The JICPA redrafted all ASCSs and QCSCS 1 based on the clarified ISAs and ISQC 1. Clarified ASCSs and QCSCS 1 use the same structure as the clarified ISAs and ISQC 1, (i.e. "Introductions", "Objectives", "Definitions", "Requirements", and "Application and Other Explanatory Material"). Clarified ASCSs and QCSCS 1 are effective for audits of financial statements for period beginning on or after April 1, 2012.
* The publicly traded companies：Companies that are required to provide disclosures under the Financial Instruments and Exchange Act (excluding unlisted companies with a stated capital less than 500 million yen or with annual sales less than one billion yen and total liabilities less than 20 billion yen), whose financial statements or the audit report thereon are used by a broad range of users.

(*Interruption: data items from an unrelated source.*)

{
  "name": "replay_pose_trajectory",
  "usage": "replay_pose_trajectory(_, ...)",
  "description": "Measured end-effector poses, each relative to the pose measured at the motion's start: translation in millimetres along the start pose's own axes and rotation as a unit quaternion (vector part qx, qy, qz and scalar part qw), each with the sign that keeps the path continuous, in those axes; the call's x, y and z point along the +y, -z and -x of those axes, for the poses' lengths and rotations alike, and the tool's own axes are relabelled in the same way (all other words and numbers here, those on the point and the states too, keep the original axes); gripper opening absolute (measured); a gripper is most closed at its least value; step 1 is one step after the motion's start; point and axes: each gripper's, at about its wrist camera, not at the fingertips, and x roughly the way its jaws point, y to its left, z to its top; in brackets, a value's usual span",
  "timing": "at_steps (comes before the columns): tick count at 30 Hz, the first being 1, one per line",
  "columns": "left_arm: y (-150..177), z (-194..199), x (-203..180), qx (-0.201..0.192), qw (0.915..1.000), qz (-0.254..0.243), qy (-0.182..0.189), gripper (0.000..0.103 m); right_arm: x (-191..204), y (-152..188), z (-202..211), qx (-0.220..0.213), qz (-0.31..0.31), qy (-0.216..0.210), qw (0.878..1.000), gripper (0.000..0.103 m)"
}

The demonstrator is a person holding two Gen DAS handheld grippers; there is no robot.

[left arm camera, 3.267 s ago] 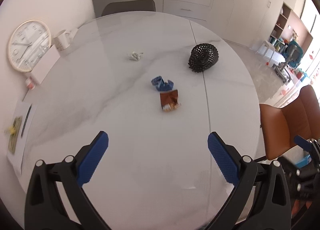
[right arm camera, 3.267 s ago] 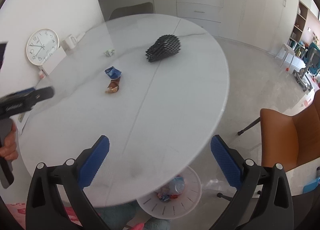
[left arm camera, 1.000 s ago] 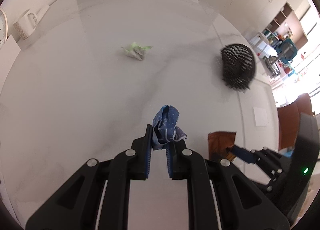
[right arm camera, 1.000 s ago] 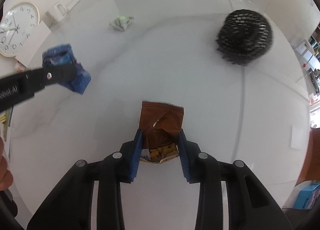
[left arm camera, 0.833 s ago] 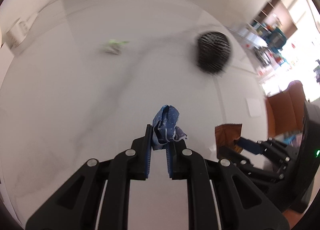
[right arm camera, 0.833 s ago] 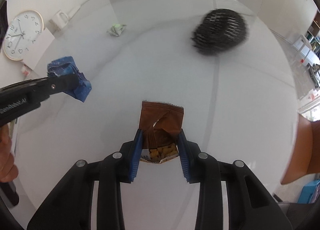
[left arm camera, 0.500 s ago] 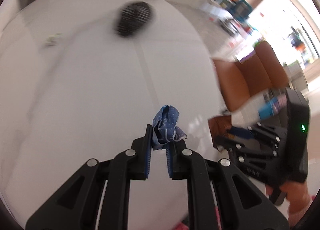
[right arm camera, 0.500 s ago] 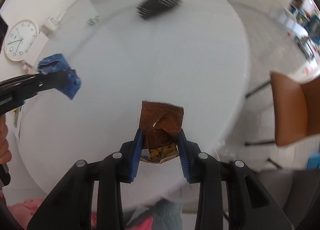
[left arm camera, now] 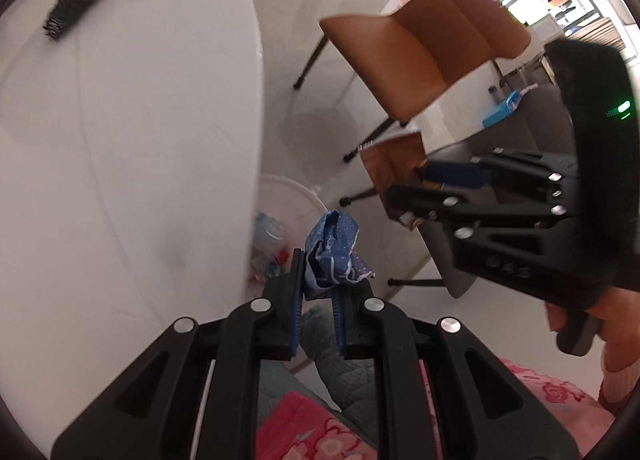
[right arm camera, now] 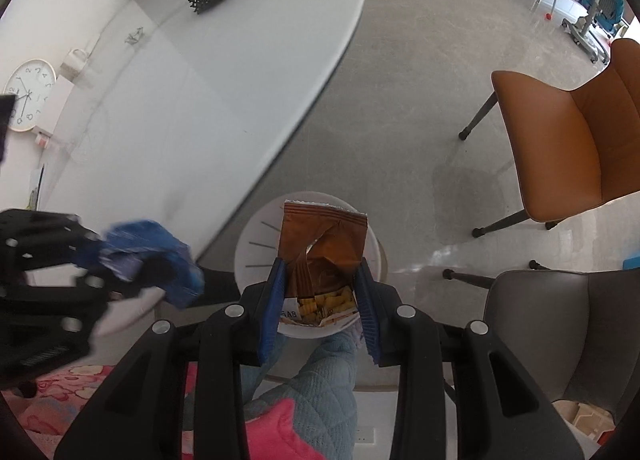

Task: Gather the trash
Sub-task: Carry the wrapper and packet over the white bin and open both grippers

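Both wrist cameras look steeply down past the desk (left arm camera: 120, 140) edge. They share the white bin (right arm camera: 256, 244) on the floor.

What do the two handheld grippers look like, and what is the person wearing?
Both the left gripper and the right gripper have black plastic frames with silver screw heads and ribbed blue pads. In the left wrist view the right gripper's body shows raised numerals and a small green light. The person wears a pink floral sleeve and quilted grey-blue trousers.
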Motion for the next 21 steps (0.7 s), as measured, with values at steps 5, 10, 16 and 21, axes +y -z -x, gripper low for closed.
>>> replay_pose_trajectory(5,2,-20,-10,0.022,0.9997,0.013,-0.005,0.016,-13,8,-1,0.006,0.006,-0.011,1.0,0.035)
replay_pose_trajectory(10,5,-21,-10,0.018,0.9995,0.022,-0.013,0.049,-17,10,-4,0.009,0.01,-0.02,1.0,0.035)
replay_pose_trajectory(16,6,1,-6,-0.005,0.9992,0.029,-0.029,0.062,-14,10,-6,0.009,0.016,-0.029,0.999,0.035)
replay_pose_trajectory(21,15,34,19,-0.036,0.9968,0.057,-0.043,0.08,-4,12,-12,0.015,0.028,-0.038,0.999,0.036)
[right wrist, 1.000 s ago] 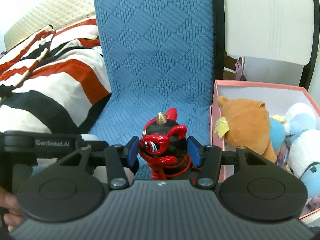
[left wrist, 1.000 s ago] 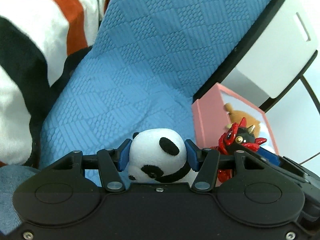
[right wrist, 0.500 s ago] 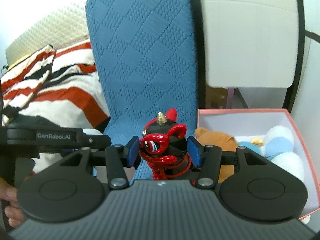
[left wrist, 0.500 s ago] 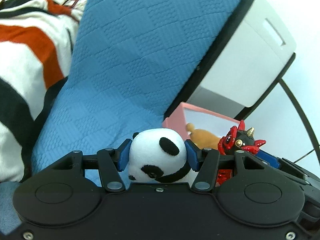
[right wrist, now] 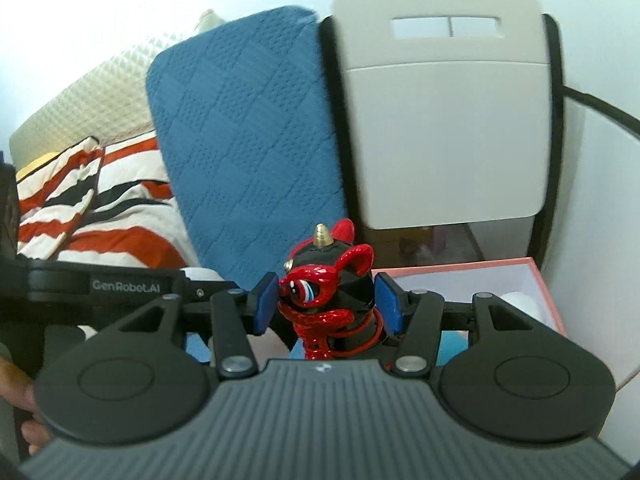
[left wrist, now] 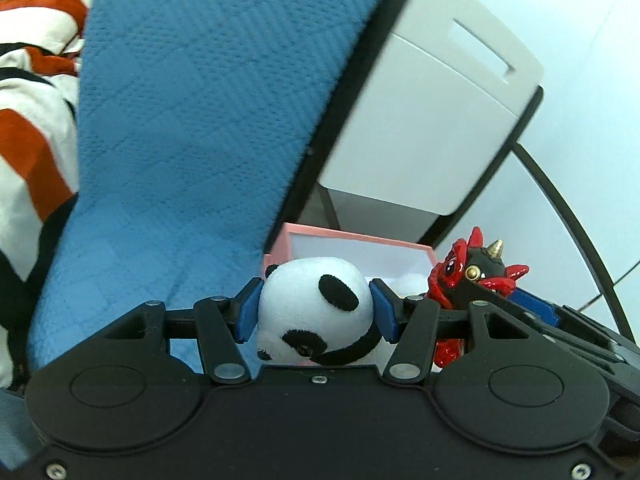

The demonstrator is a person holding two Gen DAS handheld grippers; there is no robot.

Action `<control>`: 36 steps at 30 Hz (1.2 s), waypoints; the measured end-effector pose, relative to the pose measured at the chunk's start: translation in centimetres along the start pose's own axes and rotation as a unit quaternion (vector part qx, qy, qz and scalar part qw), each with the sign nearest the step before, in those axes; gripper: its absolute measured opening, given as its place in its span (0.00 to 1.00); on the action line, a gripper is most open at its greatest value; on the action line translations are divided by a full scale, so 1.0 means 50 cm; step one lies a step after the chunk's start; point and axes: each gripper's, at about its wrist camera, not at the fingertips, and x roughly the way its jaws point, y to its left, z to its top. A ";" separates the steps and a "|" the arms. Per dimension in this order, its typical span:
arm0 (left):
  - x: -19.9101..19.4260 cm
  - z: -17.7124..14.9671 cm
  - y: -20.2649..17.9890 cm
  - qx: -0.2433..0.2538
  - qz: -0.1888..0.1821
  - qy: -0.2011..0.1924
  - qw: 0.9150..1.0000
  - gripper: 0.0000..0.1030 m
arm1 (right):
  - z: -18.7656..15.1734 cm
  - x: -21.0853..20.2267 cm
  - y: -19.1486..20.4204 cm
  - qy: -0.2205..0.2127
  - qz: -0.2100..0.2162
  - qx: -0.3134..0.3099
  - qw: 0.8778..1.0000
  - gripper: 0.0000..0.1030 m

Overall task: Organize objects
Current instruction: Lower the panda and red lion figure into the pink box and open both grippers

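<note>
Both grippers are clamped on toys. Left gripper (left wrist: pixel 314 310) has its blue pads pressed against the sides of a white-and-black panda plush (left wrist: pixel 312 304), whose head bulges up between the fingers. Right gripper (right wrist: pixel 327 306) squeezes a glossy red-and-black horned figurine (right wrist: pixel 330 292) between its own blue pads; the figurine stands upright, its gold horn on top.

Largest behind them is a blue quilted blanket (left wrist: pixel 192 120), draped as a broad sloping sheet across the middle of both views. To its left lies a bedding cover striped in white, red and black (right wrist: pixel 116 208), and above that a cream textured headboard or cushion (right wrist: pixel 88 104). To the right of the blanket stands a pale grey panel with a slot handle near its top edge (right wrist: pixel 444 120), framed by black tubing.

Below that panel sits a pink box (right wrist: pixel 540 280) with a white inside, open at the top; a white plush shape shows near its far right wall. In the left wrist view the box (left wrist: pixel 280 248) sits just behind the panda, and the figurine (left wrist: pixel 472 276) appears beside it to the right, held in the other gripper. Both toys hang clear of the box rim, neither yet inside.

Fingers of a person's hand (right wrist: pixel 24 396) show at the lower left of the right wrist view.
</note>
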 end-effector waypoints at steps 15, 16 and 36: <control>0.182 -0.110 -0.146 0.026 -0.029 0.087 0.995 0.53 | -0.096 0.004 -0.232 0.036 -0.079 0.059 0.995 0.54; 0.192 -0.120 -0.152 0.028 -0.027 0.090 0.995 0.53 | -0.108 0.008 -0.249 0.038 -0.081 0.066 0.994 0.54; 0.316 -0.224 -0.165 -0.001 -0.011 0.145 0.989 0.58 | -0.227 0.029 -0.353 0.091 -0.084 0.112 0.986 0.55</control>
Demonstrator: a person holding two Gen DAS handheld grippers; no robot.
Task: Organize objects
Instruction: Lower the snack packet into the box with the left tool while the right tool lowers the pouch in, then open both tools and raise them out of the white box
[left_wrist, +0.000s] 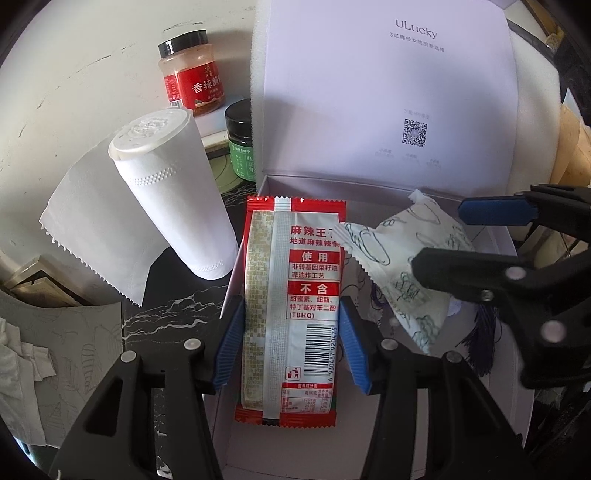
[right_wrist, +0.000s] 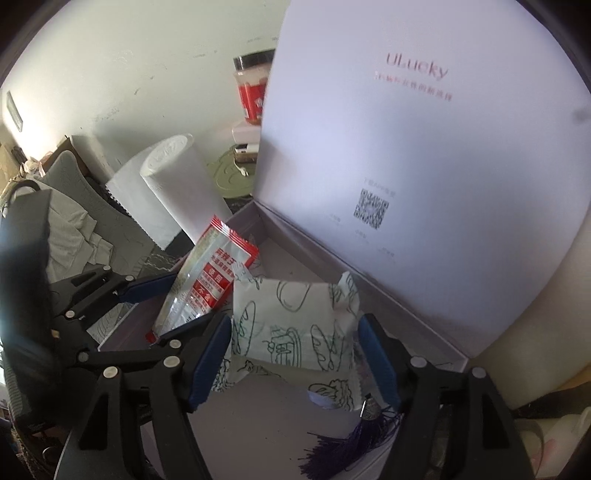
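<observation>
- Snack packet, red and silver, hangs lengthwise between the blue pads of the left gripper, clamped at its two long edges, above the open white box at the box's left side.
- Held upright by the edges, it can likely slide down flat against the box wall.
- Pale green pouch printed with line drawings sits between the pads of the right gripper; the pads press its sides and the wrapper buckles, so the jaws are closed on it. It hangs over the box floor, just beside the snack packet.
- Both items are over the box, which suggests packing is under way, neither yet let go.
- Lid stands upright behind, keeping the opening free.
- Purple tassel already lies inside, under the right gripper.
- Paper roll, a red-labelled jar and a green-labelled jar wait outside on the left.
</observation>
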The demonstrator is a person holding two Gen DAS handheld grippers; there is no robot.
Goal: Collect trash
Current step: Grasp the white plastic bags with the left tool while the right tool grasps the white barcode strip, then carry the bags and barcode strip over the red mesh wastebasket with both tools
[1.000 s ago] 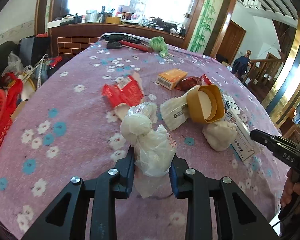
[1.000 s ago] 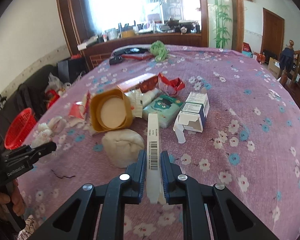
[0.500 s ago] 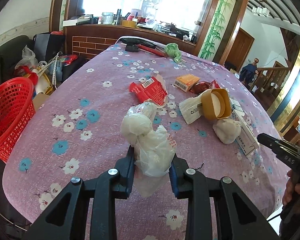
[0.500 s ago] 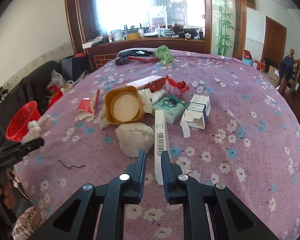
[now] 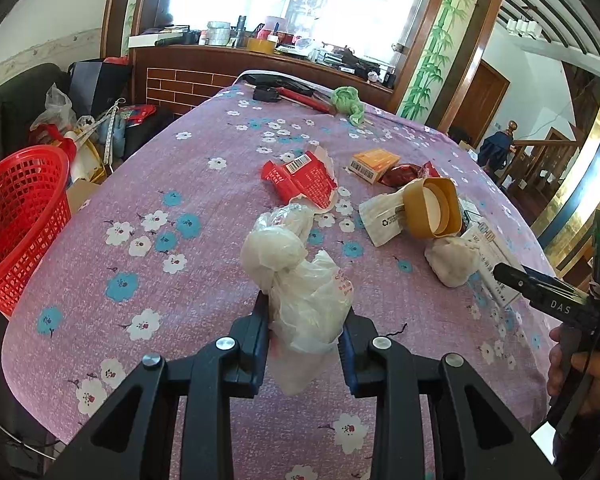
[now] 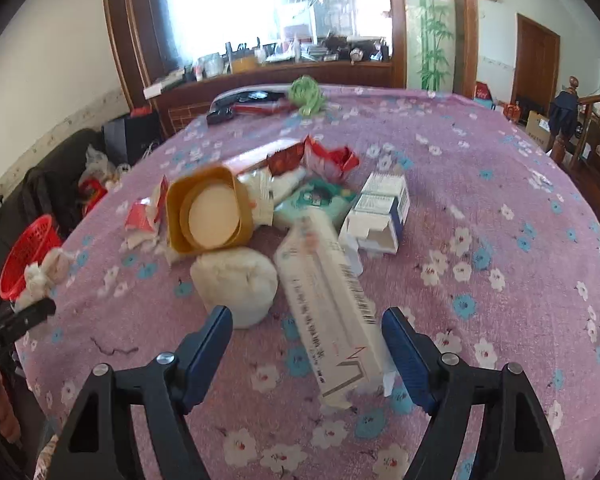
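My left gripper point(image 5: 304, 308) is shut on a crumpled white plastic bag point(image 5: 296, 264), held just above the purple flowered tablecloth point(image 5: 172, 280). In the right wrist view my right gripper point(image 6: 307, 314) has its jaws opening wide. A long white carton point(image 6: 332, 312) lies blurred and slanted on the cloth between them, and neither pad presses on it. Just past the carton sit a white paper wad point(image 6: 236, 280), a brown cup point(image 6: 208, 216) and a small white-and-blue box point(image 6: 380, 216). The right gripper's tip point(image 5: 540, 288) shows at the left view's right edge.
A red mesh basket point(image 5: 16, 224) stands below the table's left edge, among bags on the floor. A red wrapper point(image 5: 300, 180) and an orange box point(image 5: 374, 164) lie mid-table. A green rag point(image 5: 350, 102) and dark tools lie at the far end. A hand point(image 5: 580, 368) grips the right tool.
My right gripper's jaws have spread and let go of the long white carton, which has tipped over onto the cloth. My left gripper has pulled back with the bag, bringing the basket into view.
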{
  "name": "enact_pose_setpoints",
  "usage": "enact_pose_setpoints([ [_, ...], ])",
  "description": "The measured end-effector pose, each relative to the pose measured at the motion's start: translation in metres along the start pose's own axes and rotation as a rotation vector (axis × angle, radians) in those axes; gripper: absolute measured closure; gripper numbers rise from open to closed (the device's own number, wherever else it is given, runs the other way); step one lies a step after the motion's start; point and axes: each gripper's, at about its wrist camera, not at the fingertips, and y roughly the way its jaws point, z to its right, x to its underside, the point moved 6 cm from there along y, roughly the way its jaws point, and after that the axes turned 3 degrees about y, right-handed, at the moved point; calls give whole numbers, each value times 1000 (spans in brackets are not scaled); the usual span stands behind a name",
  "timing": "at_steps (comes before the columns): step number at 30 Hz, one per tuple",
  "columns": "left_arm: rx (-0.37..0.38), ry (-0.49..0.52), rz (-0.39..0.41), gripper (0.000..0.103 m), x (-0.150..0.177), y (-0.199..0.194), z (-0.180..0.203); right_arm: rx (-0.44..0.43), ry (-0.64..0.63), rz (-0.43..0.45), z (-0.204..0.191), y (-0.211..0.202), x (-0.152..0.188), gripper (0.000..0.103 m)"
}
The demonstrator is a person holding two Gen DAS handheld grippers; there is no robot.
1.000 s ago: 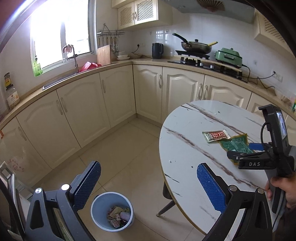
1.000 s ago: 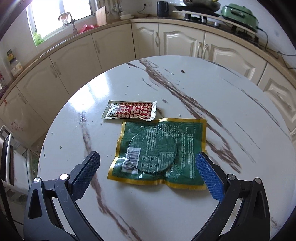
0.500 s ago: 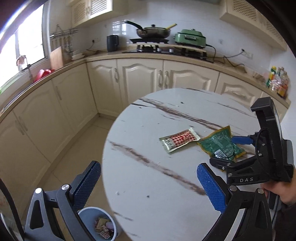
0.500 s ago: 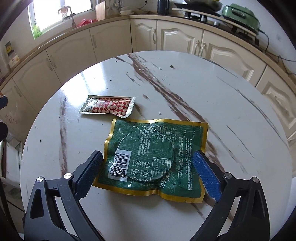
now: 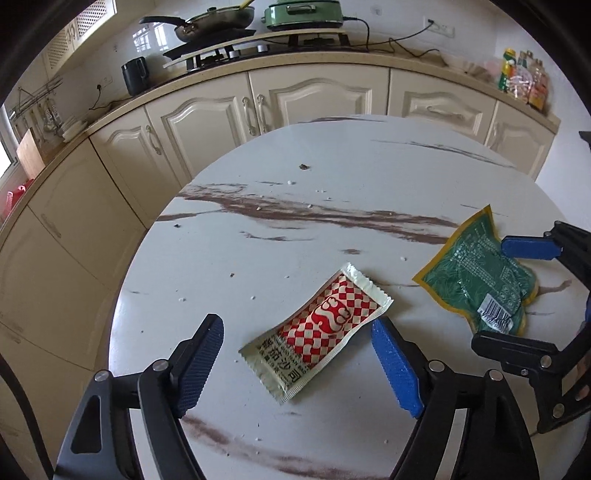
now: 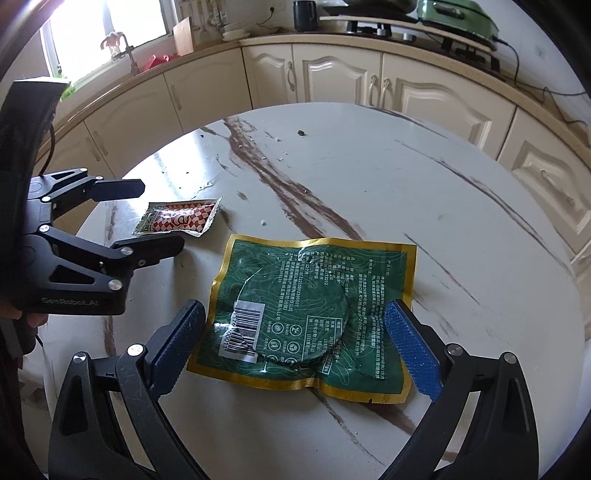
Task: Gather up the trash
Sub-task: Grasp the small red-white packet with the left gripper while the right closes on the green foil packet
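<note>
A red-and-white checkered sachet (image 5: 317, 332) lies flat on the round marble table (image 5: 295, 229). My left gripper (image 5: 299, 362) is open, its two blue pads either side of the sachet's near end, not touching it. A green wrapper with a yellow edge (image 6: 314, 314) lies flat to the right. My right gripper (image 6: 295, 343) is open and straddles the wrapper's near edge. The sachet also shows in the right wrist view (image 6: 177, 221), with the left gripper (image 6: 144, 214) beside it. The wrapper (image 5: 480, 284) and the right gripper (image 5: 513, 295) show in the left wrist view.
Cream kitchen cabinets (image 5: 303, 99) curve behind the table. On the counter stand a black kettle (image 5: 135, 74), a pan on a hob (image 5: 207, 26) and a green cooker (image 5: 303, 13). Crumbs dot the table (image 6: 301, 133). The table's edge drops off at the left.
My left gripper swung from over the floor and the bin to the table and now frames the sachet. My right gripper moved forward and lower, its fingers now straddling the green wrapper.
</note>
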Motion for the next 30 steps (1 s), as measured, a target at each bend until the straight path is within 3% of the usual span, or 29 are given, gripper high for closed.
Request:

Statutory Audits conducted by CPAs
Audits under the FIEA
Under the FIEA, certain listed companies and other specified entities are required to be audited by independent CPAs. CPAs issue three types of reports in audits under FIEA:
Audit report on the financial statements for the current fiscal year.
Financial statements submitted must be audited by independent CPAs in accordance with the Japanese GAAS. The independent CPAs express their opinions in the audit report that the statements of financial position, performance results, and cash flows are fairly and faithfully presented from every material perspective.
- （b）Review report of quarterly financial statements
The FIEA requires listed companies to submit quarterly financial statements, and those reports must be reviewed by independent CPAs.
- （c）Audits of internal control report
The FIEA requires listed companies to prepare reports on their internal control and have those reports audited by independent CPAs. This requirement has been introduced in reference to the Article 404 of the Sarbanes Oxley Act in the US, but has been adjusted to take into account the specific requirements in Japan (called as "J-SOX").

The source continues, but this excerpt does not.